WHERE "pages_paragraphs"."paragraph_id" = 123
But can this be done without
using find_by_sql
without modifications to the page_paragraphs table (e.g. adding an id).
Update:
My page model looks like this:
class Page < ActiveRecord::Base
has_and_belongs_to_many :paragraphs, uniq: true
end

With a has_many :through relationship, you could use this:
pages = Page.joins(:pages_paragraphs).where(:pages_paragraphs => {:paragraph_id => 1})
Take a look at Specifying Conditions on the Joined Tables here: http://guides.rubyonrails.org/active_record_querying.html
If you want the pages and paragraphs together:
pages = Page.joins(:pages_paragraphs => :paragraph).includes(:pages_paragraphs => :paragraph).where(:pages_paragraphs => {:paragraph_id => 1})
With a has_and_belongs_to_many:
pages = Page.joins("join pages_paragraphs on pages.id = pages_paragraphs.page_id").where(["pages_paragraphs.paragraph_id = ?", paragraph_id])
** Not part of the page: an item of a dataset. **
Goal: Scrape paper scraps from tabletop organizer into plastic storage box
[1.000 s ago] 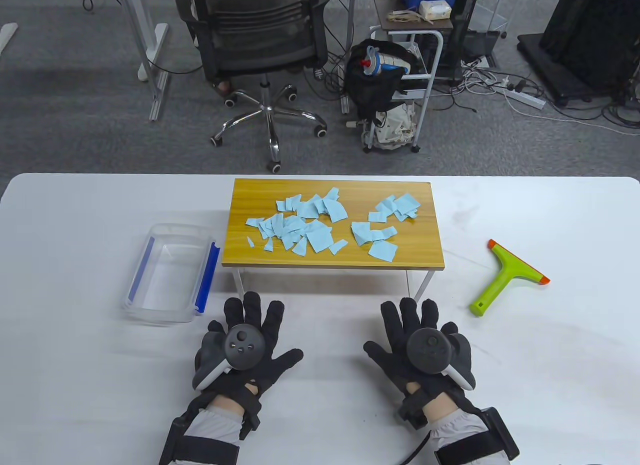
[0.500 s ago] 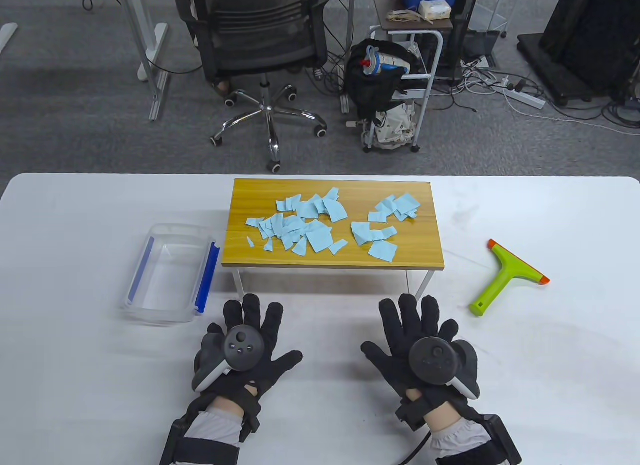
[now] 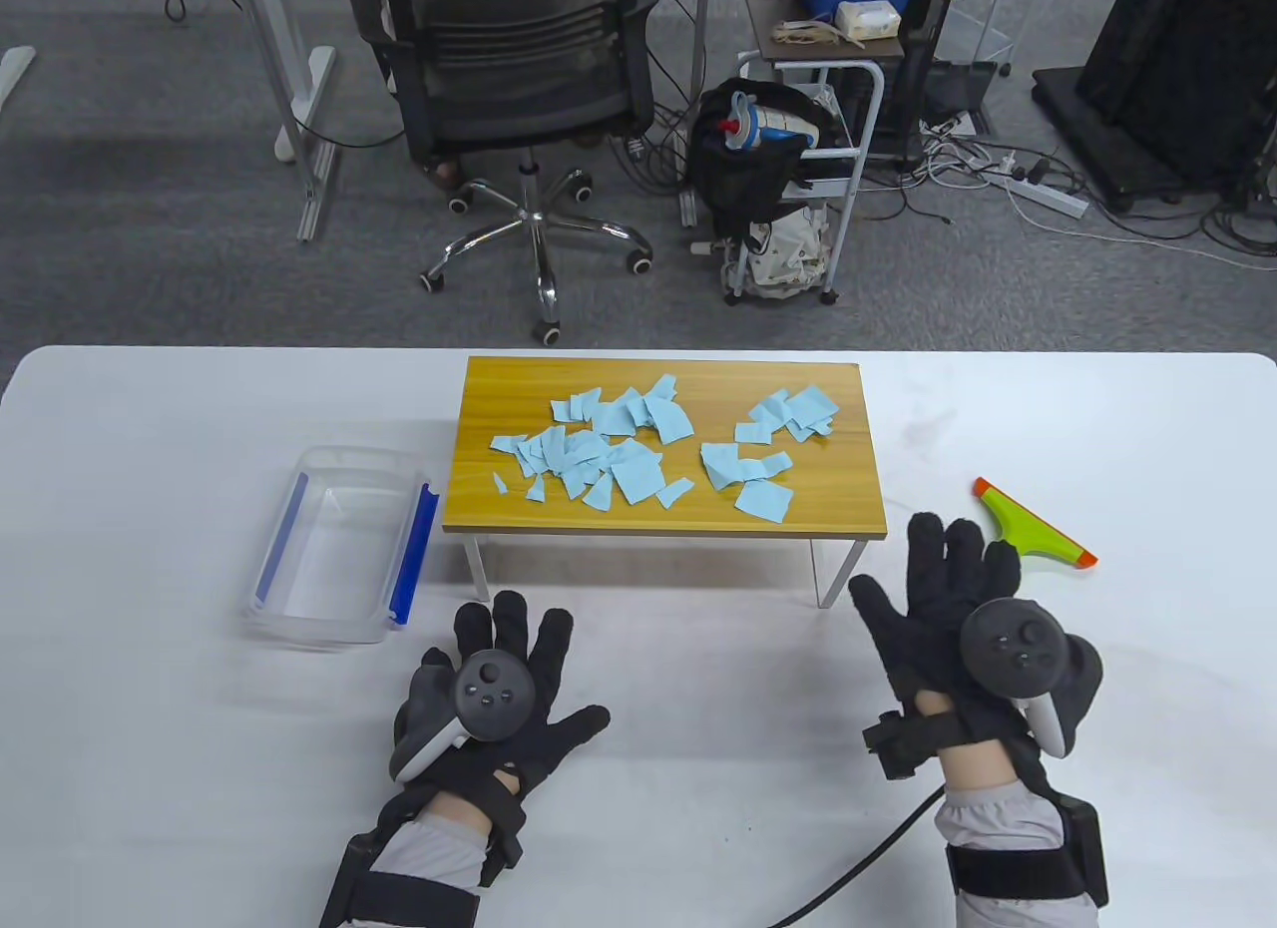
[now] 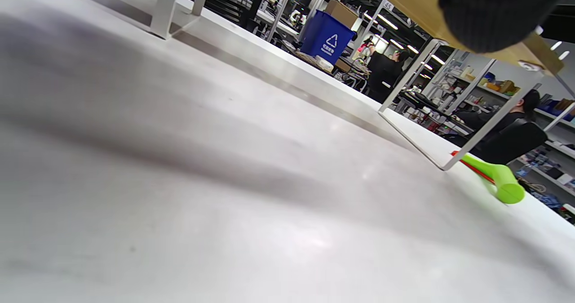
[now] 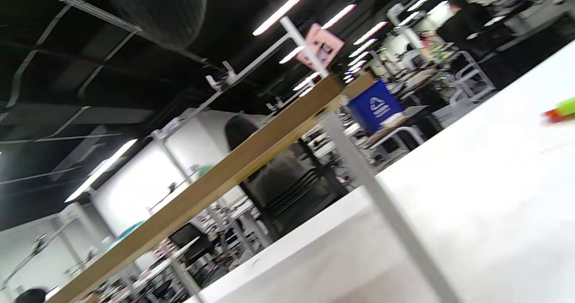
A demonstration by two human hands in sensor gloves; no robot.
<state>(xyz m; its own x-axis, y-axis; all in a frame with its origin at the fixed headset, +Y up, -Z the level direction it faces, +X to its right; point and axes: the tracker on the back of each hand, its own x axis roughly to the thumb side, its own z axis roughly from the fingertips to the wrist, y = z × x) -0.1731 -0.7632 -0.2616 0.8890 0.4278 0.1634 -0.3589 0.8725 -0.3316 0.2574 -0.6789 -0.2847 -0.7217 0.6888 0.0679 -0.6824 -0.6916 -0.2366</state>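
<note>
Several light blue paper scraps (image 3: 638, 449) lie on the wooden top of a small organizer (image 3: 858, 514) on white legs. A clear plastic storage box (image 3: 344, 544) with blue clips stands open to its left. A green scraper (image 3: 1033, 531) with orange tips lies to the right; it also shows in the left wrist view (image 4: 498, 181). My right hand (image 3: 948, 589) is raised with fingers spread, over the scraper's handle, which it hides; I cannot tell if it touches it. My left hand (image 3: 499, 659) rests flat and empty on the table in front of the organizer.
The white table (image 3: 150, 728) runs wide on both sides. The organizer's front legs (image 3: 828, 574) stand just ahead of my hands. An office chair and a cart stand on the floor beyond the table's far edge.
My right hand has moved right and forward from in front of the organizer to over the scraper's handle. My left hand has barely shifted.
</note>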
You can use eager_load for this
pages = Paragraph.eager_load(:pages).find(paragraph_id).pages
I found an article all about this sort of thing:
3 ways to do eager loading (preloading) in Rails 3 & 4 by Robert Pankowecki

You can use includes for this :
pages = Paragraph.includes(:pages).find(paragraph_id).pages

Related

In a Rails 3 many to many association, what is the most efficient way to query objects based on conditions on their associations?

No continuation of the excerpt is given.